AIM OF THE STUDY: We established an IPEC-J2 cell damage model induced by H2 O2 to explore the protective mechanism of koumine on intestinal injury.

MATERIALS AND METHODS: In the experiment, cell damage models were made with hydrogen peroxide. To assess the protective effect of koumine on H2 O2 -induced IPEC-J2 cell injury, CCK-8, the release of LDH and ROS, transmission electron microscopy and Annexin V-FITC/PI were employed. Western Blot and Quantitative Real-time PCR were used to determine the potential alleviated mechanism of koumine on H2 O2 -trigged IPEC-J2 cell damage.

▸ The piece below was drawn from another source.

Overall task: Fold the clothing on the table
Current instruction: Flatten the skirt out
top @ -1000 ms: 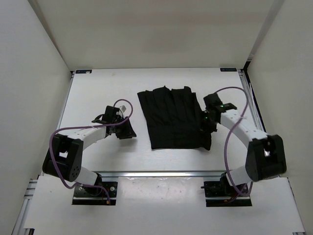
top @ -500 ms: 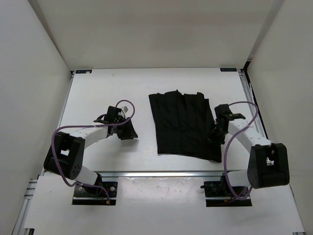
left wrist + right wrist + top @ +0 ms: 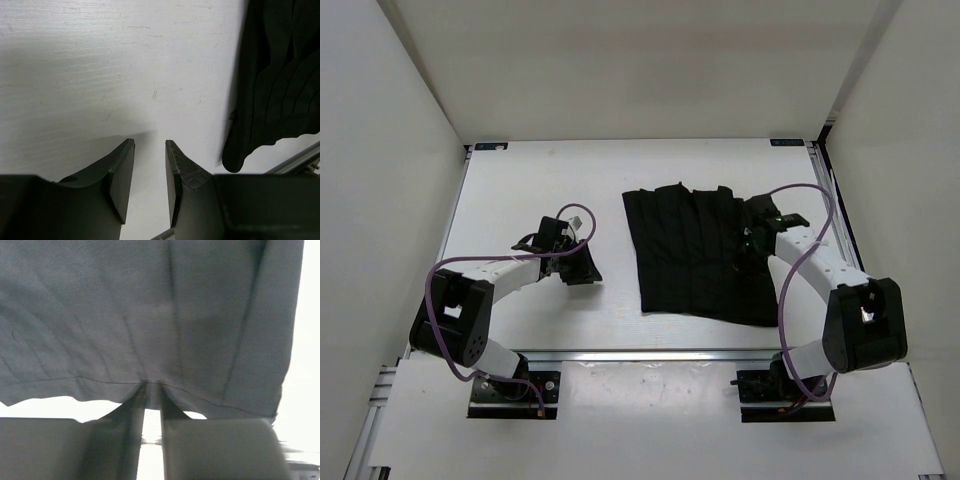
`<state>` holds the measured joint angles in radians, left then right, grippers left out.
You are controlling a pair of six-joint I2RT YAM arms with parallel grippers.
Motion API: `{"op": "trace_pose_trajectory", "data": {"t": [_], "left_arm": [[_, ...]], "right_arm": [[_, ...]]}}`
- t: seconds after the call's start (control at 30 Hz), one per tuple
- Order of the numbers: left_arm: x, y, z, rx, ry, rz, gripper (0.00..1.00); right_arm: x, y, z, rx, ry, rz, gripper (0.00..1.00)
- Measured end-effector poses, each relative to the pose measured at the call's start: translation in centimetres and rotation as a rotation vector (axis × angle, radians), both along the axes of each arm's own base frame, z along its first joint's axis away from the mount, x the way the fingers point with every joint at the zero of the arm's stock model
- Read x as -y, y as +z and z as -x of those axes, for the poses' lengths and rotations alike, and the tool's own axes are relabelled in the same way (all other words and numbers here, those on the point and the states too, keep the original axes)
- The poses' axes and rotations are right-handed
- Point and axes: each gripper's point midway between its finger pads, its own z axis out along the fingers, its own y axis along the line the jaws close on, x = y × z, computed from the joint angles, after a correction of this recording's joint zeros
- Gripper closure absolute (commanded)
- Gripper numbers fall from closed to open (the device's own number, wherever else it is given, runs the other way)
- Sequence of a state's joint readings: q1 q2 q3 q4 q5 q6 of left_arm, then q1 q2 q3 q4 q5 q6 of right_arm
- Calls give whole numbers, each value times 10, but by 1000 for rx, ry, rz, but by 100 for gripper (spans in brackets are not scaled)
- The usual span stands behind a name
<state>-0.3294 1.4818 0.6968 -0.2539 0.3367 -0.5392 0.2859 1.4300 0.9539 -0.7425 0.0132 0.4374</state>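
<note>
Black clothing (image 3: 695, 250) lies on the counter (image 3: 540, 180); right end effector (image 3: 152, 387) pinches its hem, left end effector (image 3: 150, 145) hovers part-open, empty.

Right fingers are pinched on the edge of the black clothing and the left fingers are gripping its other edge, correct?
No. The left fingers grip nothing: the left wrist view shows them apart over the bare table, with the clothing lying off to the side. The right fingers are pinched on its edge, as you say.
</note>
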Motion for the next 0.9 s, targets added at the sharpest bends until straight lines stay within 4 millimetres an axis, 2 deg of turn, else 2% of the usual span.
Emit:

RESULTS: The results of CCK-8 and LDH implied that koumine has a mitigative effect on H2 O2 -induced cell damage via upregulating cell viability and suppressing cell membrane fragmentation. Simultaneously, koumine notably inhibited the level of pro-inflammatory factors (IL-1β, IL-6, IL-8, TNF-α and TGF-β), the over-production of ROS along with decreasing the injury of mitochondrion, endoplasmic reticulum and lysosome induced by H2 O2 . Moreover, koumine dramatically attenuated H2 O2 -triggered IPEC-J2 cell apoptosis and autophagy. Subsequently, Western blot analysis identified NF-ΚB, PI3K and ERS as possible pathway responsible for the protective effect of koumine on H2 O2 -stimulated IPEC-J2 cell inflammation.

CONCLUSIONS: This in vitro experimental study suggests that koumine suppresses the H2 O2 -induced activation of inflammatory pathways, oxidative injury, ER stress, apoptosis and autophagy, which provide a rationale for therapeutically use in major intestinal diseases.